• The task
Output the full listing below exactly as it reads, and skip anything that is a picture.

• Data shown

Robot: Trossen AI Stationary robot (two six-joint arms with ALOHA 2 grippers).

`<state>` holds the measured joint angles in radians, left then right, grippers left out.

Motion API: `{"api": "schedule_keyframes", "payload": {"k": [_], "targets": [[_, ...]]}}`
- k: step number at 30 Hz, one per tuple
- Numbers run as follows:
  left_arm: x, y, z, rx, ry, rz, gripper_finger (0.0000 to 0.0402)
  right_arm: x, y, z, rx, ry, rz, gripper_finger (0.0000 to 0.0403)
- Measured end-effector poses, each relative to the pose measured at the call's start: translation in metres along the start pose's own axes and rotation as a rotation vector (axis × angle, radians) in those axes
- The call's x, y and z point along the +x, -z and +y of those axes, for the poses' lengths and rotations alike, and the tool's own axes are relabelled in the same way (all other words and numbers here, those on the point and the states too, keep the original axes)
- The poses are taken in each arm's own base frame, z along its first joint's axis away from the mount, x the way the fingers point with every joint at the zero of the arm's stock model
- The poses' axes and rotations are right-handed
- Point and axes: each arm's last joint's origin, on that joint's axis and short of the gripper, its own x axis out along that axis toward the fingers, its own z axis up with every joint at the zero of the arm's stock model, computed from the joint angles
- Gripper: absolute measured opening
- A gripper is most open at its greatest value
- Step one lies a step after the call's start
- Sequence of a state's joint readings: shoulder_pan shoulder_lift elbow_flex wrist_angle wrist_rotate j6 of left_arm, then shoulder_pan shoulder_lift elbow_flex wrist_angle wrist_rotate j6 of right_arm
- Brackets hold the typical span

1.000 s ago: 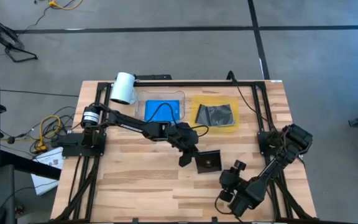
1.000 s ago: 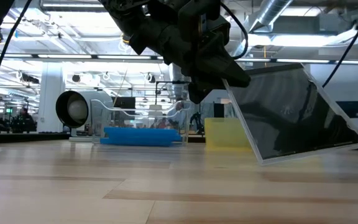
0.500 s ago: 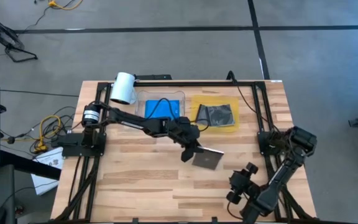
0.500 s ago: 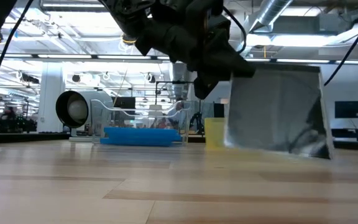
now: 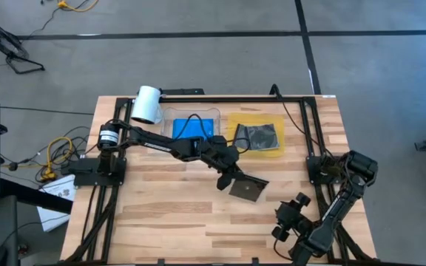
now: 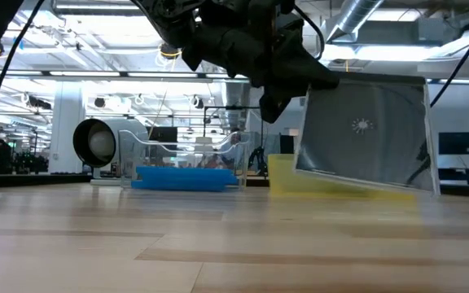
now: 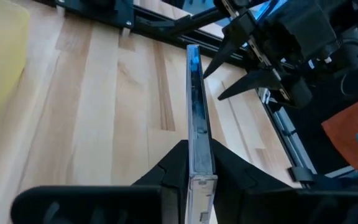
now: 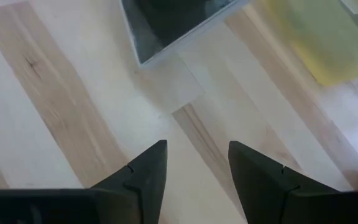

• Answer box
Robot: Trossen AI Stationary robot (two six-joint arms with ALOHA 2 grippers).

`<state>` holds the measured joint angles in radians, left then right, grippers left out.

Motion API: `{"api": "schedule_keyframes", "payload": {"k": [_], "targets": [[_, ...]]}}`
- k: step number at 30 Hz, one per tuple
- Numbers run as follows:
  left_arm: x, y, z, rx, ry, rz, gripper_finger (0.0000 to 0.0402)
  right_arm: x, y, z, rx, ry, rz, gripper_finger (0.0000 to 0.0403)
- Measured end-effector poses, each relative to the pose measured at the call's start: translation in metres along the start pose's own axes and rotation as a rotation vector (axis × angle, radians) in those axes
- The call's x, y and z point along the +x, -z and +y of those axes, for the poses' lengths and rotations alike, and the tool's own axes are relabelled in the same way (all other words and numbers here, those on the point and the states too, keep the original axes)
- The poses are taken in each arm's own base frame, z along its first joint's axis away from the mount, x the way the fingers point with every joint at the zero of the arm's stock model
- The poses' axes and rotations are right-handed
- Point and axes: each arm's last joint's origin, on that joint's axis and short of the gripper, its own x axis out along that axis toward the fingers, its own z axis up with every joint at the zero of the arm's stock model, computed from the joint angles
- Gripper: absolute measured opening
- A gripper is most open at its greatest value
- Step one lies a step after the call's start
- Sequence of a state's joint readings: shoulder_pan shoulder_lift elbow_flex wrist_angle wrist_rotate j6 of left_arm, then shoulder_pan shoulder_lift elbow_flex wrist_angle wrist_rotate j6 of right_arm
- Brackets hold the typical span

1.000 s ago: 
1.000 s ago: 
0.500 s ago: 
0.500 s ago: 
now: 
now: 
now: 
now: 

The requested output has now been given in full.